Gather each line of the records where "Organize" appears.

[Records contained in a dataset]
== Segment start ==
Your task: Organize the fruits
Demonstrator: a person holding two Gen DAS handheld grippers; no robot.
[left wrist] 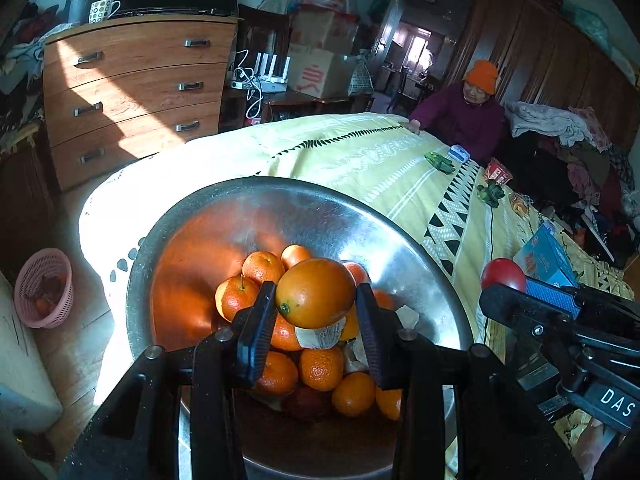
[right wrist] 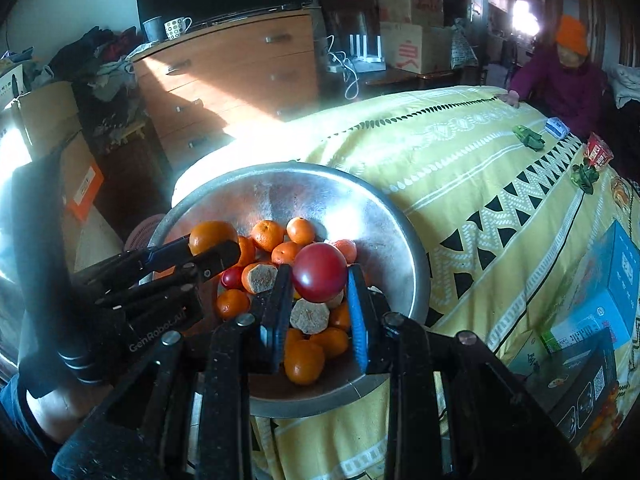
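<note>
left claw: reaching forward over the metal bowl, fingers clamped on either side of a large orange, which is being held above the fruit pile
right claw: reaching forward over the same bowl, fingers clamped on a red tomato-like fruit, lifted clear of the pile
claw poses: both pointing roughly level toward the far end of the bed, hovering side by side over the bowl; left claw's body is entering the right view from the left, right claw's body is entering the left view from the right
fruit pile: small oranges plus a couple of cut beige-faced pieces and a small red fruit, all sitting in the bowl
bowl location: resting on the yellow patterned bedspread, near its close corner
writing: "DAS" is showing on the right claw's body in the left view; "GenRobot.AI" is showing on the left claw's body in the right view; print on the blue box too small to read
left view only: pink basket standing on the floor beside the bed
right view only: dark flat box lying just in front of the blue box; cardboard box with orange label at left
both views: person in orange hat sitting at the far end of the bed; wooden dresser carrying a spotted mug
</note>
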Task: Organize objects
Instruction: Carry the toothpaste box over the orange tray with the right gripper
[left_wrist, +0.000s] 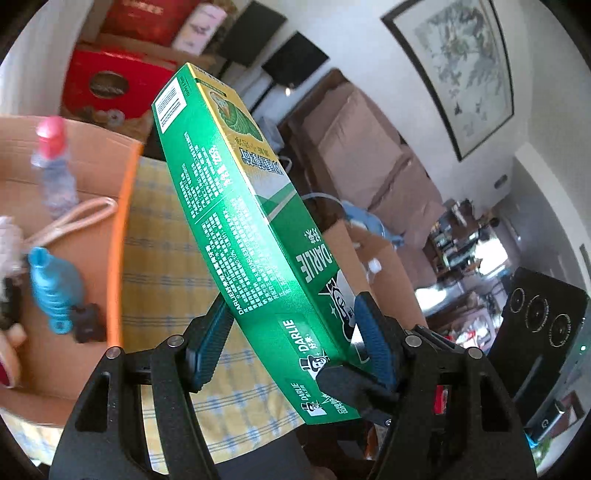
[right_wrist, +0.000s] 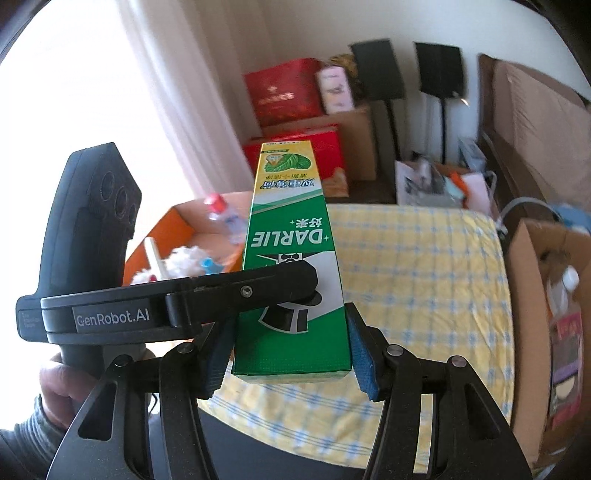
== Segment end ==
Response area
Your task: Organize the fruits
Task: Organize objects

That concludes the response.